┌──

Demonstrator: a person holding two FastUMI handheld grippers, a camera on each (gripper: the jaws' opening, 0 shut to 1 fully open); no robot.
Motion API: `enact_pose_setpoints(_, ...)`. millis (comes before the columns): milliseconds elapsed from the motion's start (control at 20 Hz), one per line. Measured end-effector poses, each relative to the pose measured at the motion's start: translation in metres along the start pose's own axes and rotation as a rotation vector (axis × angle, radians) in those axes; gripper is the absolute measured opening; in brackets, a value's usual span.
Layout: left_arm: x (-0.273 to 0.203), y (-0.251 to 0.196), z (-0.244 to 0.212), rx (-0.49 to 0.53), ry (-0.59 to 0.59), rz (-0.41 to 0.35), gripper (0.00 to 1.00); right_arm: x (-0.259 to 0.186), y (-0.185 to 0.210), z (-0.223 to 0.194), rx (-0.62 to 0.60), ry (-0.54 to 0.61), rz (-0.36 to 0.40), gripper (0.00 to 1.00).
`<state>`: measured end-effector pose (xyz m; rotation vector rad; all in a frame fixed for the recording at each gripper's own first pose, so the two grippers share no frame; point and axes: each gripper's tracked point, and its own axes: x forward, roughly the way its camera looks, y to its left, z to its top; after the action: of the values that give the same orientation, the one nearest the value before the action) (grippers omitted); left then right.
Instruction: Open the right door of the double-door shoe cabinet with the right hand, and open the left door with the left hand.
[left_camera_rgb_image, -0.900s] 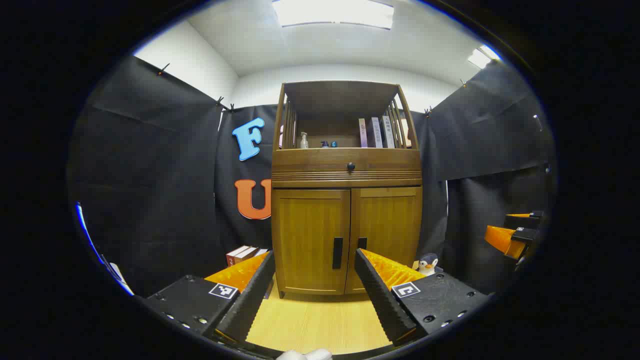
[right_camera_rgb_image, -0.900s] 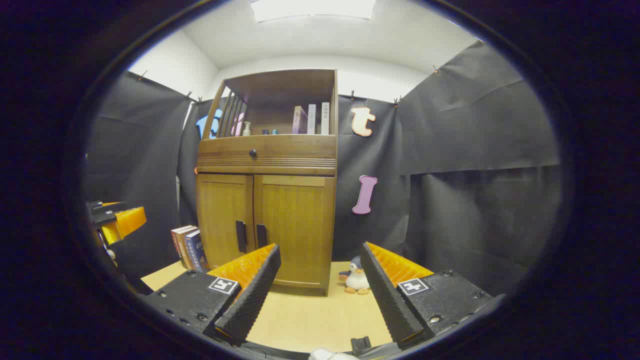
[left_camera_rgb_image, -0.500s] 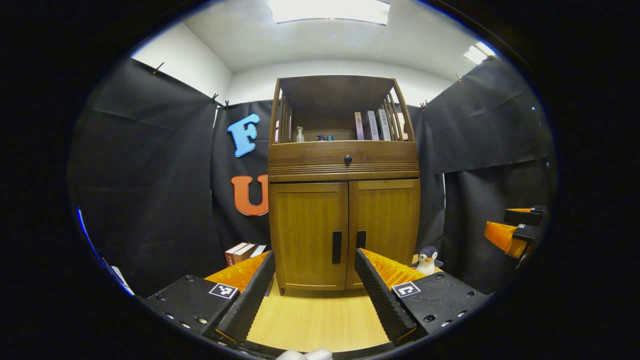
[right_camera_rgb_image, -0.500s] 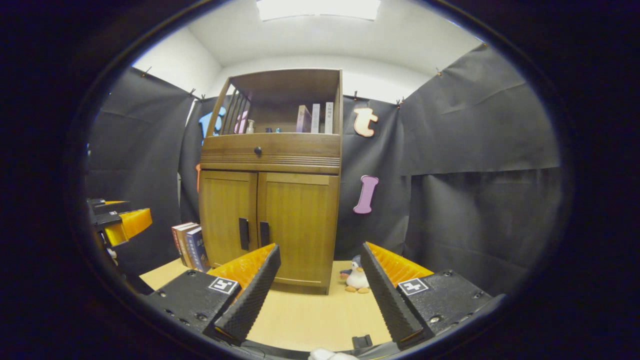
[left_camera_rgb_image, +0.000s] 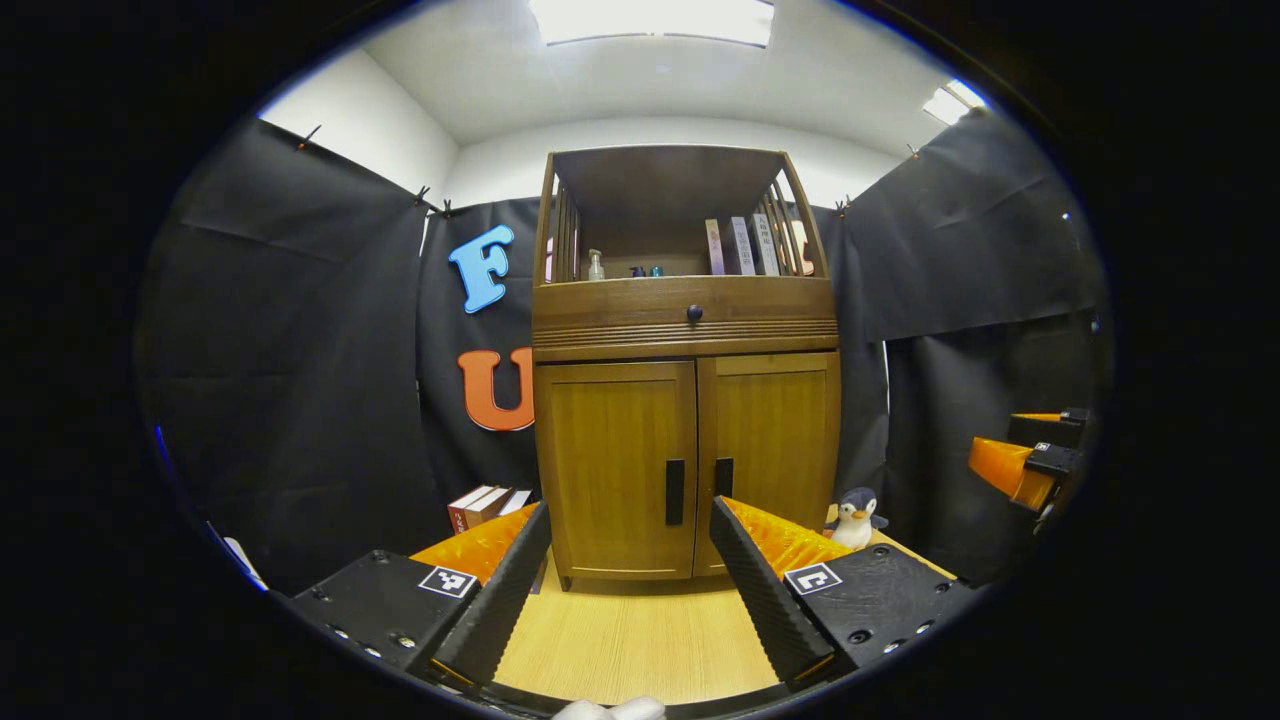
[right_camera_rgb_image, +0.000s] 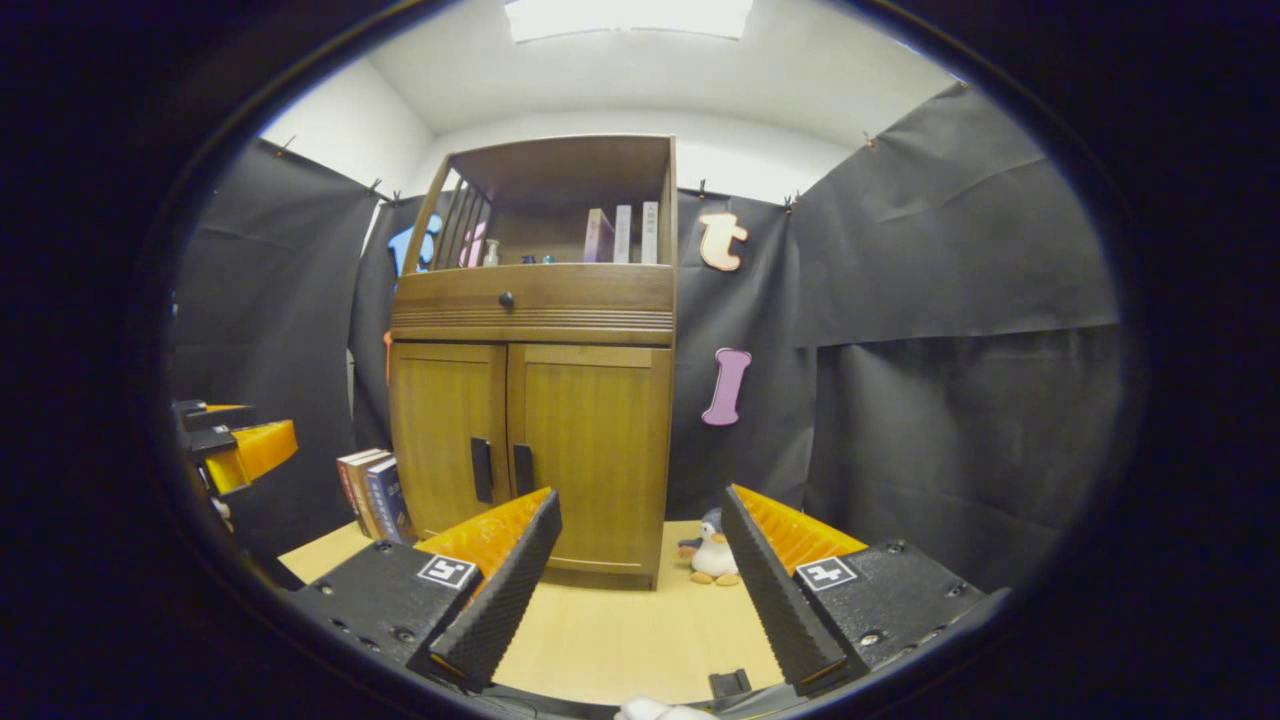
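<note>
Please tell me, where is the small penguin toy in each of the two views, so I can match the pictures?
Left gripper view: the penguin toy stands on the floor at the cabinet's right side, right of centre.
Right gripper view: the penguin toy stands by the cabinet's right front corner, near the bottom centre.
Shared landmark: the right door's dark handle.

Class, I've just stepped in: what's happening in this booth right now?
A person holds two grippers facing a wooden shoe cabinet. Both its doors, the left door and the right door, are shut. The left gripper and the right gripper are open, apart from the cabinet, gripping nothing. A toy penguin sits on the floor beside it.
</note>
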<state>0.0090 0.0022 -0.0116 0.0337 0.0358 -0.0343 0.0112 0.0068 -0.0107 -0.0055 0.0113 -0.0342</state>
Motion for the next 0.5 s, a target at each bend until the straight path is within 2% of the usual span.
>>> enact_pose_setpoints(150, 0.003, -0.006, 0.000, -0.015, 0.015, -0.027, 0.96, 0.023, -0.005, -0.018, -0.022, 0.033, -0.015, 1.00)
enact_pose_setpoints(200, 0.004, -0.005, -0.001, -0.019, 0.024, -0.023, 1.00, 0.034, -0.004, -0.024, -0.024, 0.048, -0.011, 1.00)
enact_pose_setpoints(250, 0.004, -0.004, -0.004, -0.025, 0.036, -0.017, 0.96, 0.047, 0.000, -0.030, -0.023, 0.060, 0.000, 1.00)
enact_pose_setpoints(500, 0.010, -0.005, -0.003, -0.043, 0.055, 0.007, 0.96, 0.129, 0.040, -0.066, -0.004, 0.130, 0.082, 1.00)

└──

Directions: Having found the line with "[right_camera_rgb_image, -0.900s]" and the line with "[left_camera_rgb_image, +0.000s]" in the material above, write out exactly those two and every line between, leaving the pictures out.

Final answer:
[right_camera_rgb_image, -0.900s] 
[left_camera_rgb_image, -0.500s] 
[right_camera_rgb_image, -0.500s] 
[left_camera_rgb_image, +0.000s] 

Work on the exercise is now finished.